### Task:
Return only the number of lines in the entries below that hold the word "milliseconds".

Entries taken from a collection:
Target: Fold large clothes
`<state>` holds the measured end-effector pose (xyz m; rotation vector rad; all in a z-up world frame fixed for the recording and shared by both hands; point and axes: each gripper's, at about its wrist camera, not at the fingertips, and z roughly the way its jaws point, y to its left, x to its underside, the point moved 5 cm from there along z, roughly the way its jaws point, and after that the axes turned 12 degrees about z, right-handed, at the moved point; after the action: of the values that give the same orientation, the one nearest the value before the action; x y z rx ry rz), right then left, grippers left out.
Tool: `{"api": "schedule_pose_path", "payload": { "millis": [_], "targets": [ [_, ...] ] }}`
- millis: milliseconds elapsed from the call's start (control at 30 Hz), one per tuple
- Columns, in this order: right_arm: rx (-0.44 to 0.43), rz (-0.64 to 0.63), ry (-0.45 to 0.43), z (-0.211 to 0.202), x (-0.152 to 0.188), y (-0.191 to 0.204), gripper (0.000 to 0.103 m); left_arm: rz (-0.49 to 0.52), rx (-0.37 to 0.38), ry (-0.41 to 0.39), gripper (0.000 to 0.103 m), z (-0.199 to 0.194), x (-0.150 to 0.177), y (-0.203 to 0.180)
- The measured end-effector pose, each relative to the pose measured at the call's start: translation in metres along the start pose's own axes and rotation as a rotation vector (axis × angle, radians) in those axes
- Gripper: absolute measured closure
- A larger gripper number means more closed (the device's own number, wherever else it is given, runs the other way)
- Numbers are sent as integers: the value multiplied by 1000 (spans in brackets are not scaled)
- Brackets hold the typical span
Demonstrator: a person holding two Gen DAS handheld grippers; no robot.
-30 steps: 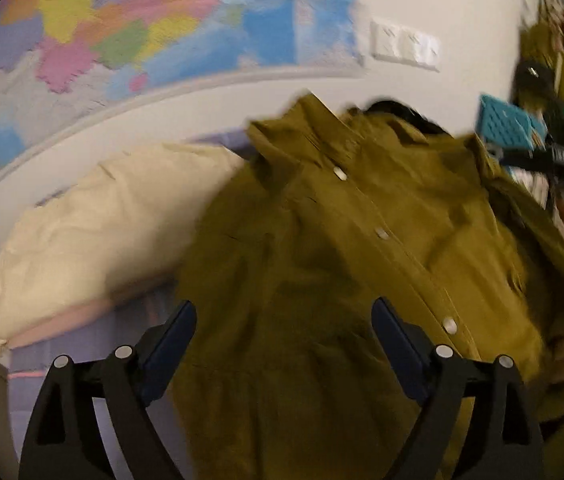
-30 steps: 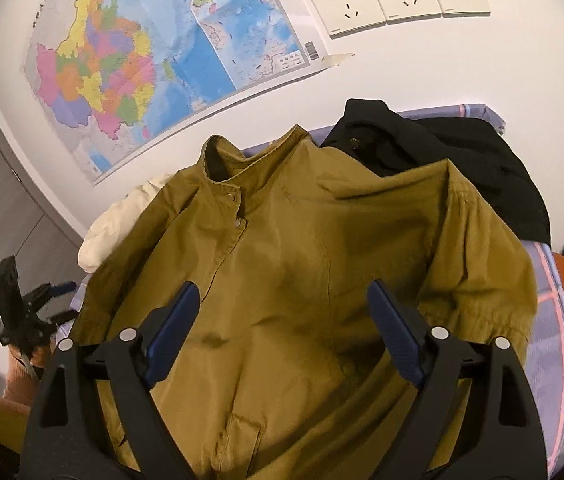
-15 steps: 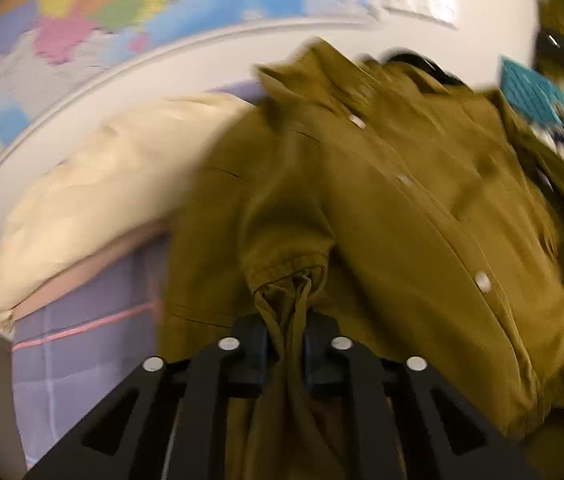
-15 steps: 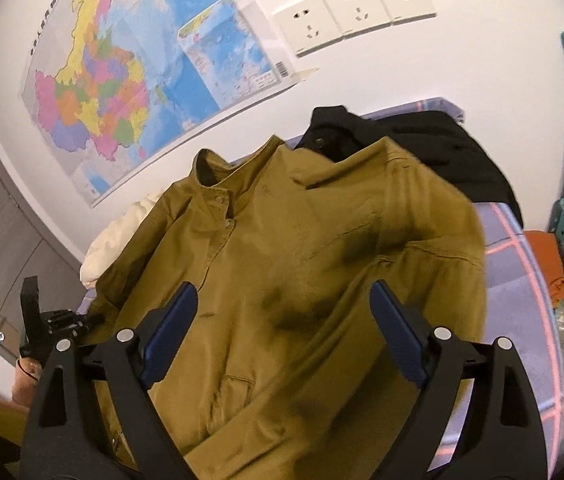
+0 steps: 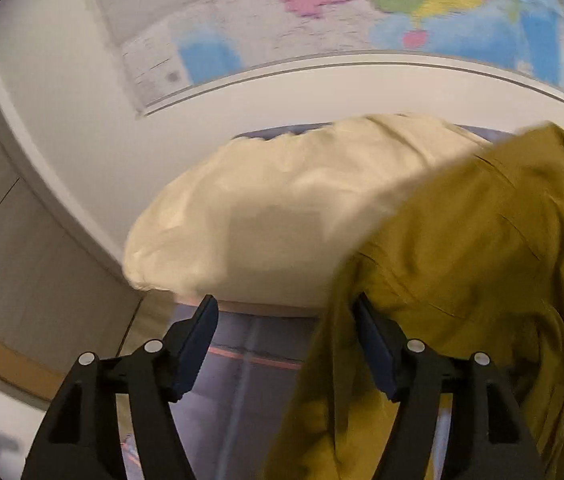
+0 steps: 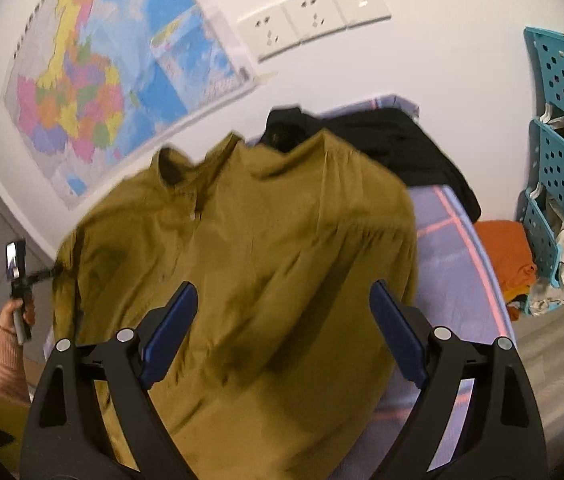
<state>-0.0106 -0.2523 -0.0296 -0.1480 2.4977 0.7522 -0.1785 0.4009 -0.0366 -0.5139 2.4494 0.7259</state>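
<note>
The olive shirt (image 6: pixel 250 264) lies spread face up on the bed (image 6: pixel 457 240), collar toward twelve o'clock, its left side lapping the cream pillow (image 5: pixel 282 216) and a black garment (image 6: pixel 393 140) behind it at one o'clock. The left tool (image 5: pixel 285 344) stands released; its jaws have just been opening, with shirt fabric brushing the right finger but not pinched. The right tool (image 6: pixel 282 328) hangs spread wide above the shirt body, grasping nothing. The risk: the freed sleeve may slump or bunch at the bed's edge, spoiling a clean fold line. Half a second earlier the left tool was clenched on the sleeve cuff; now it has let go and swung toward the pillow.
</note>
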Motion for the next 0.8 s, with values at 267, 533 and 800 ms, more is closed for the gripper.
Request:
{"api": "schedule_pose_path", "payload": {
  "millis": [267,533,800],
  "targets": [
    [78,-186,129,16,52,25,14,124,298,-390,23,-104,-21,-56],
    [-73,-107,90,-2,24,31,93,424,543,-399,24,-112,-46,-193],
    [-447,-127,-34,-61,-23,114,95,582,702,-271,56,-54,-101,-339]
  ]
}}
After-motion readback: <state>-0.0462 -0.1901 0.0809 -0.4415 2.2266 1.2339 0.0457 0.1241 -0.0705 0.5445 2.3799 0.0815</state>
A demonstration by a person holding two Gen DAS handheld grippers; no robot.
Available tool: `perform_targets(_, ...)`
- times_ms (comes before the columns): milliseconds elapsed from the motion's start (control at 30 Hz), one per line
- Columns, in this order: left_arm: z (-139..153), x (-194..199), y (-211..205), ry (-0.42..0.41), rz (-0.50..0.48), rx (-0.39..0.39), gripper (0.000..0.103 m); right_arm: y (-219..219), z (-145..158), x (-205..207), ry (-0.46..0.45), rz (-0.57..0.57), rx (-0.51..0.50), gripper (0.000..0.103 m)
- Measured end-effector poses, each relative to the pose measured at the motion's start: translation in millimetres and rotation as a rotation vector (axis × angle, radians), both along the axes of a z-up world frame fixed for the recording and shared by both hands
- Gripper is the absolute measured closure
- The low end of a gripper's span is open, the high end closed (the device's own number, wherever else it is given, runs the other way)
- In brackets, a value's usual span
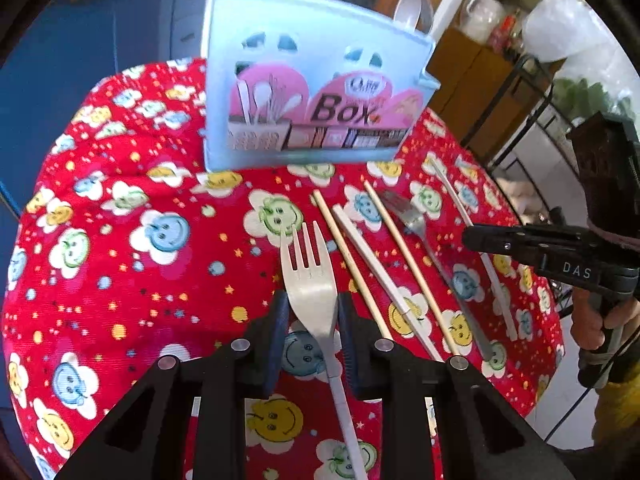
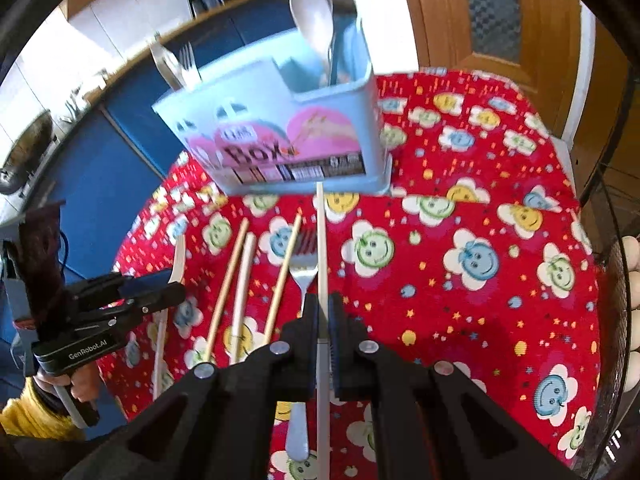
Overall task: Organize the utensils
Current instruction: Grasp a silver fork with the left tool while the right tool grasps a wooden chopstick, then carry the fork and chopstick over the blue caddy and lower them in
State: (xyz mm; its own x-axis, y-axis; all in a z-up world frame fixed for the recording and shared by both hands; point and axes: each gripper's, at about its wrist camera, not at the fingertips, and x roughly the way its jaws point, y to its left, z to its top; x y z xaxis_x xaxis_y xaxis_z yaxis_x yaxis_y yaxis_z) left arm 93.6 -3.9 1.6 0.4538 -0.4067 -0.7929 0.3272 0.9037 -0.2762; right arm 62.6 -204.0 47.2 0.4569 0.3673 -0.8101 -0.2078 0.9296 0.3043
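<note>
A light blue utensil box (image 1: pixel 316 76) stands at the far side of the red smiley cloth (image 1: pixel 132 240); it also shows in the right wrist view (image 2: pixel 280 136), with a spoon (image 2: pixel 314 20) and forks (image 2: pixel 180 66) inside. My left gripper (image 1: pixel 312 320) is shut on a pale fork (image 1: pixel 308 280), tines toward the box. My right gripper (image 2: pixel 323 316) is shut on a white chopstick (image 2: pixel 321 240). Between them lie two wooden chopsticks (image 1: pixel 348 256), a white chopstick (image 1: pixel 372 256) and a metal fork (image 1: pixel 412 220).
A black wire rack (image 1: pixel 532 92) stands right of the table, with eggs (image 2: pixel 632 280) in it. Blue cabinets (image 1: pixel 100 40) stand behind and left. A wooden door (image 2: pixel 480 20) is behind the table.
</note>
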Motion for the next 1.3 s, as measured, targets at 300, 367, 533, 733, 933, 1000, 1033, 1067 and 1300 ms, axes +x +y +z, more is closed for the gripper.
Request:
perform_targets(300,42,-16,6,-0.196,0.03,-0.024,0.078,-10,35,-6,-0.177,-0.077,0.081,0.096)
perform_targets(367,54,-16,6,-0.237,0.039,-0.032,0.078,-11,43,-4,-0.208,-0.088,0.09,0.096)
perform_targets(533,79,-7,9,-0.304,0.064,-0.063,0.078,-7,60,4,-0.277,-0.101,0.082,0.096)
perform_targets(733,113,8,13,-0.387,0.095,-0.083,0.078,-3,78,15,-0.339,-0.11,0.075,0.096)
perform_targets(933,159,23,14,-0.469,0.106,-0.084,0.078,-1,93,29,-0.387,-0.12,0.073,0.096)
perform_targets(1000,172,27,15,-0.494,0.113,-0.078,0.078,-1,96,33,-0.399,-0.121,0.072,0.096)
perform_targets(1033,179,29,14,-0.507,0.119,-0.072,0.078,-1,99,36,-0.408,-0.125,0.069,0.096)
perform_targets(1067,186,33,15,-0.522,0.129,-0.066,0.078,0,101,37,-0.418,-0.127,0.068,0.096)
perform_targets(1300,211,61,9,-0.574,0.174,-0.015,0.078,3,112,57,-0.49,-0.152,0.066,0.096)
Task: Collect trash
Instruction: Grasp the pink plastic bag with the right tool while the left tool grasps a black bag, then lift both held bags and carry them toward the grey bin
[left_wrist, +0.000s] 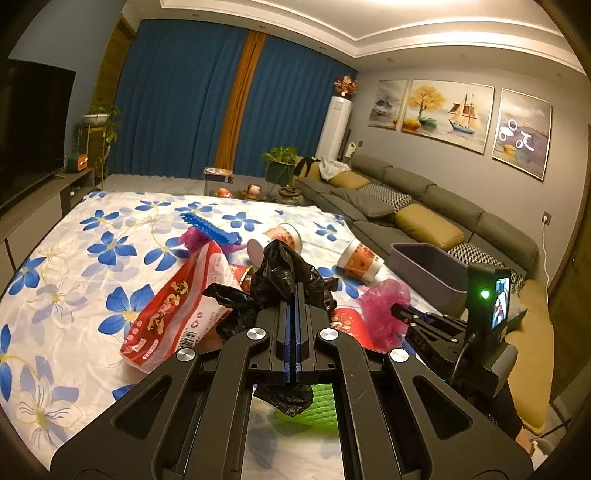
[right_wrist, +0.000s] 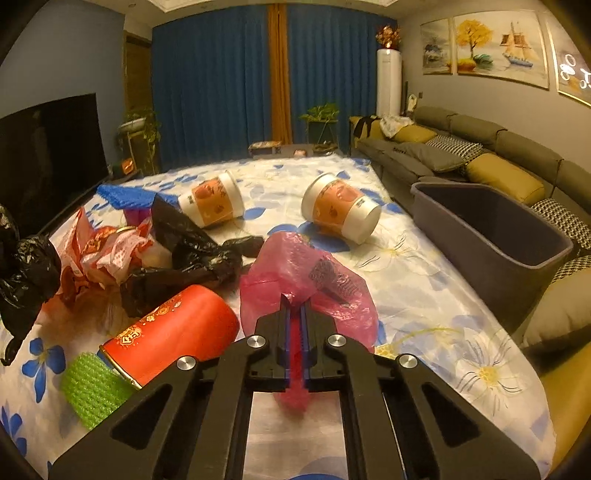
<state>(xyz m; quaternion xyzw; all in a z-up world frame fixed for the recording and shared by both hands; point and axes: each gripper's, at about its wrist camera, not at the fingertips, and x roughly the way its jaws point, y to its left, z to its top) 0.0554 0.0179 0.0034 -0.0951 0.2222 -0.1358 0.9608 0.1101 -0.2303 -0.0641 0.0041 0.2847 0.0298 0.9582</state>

### Completed task:
2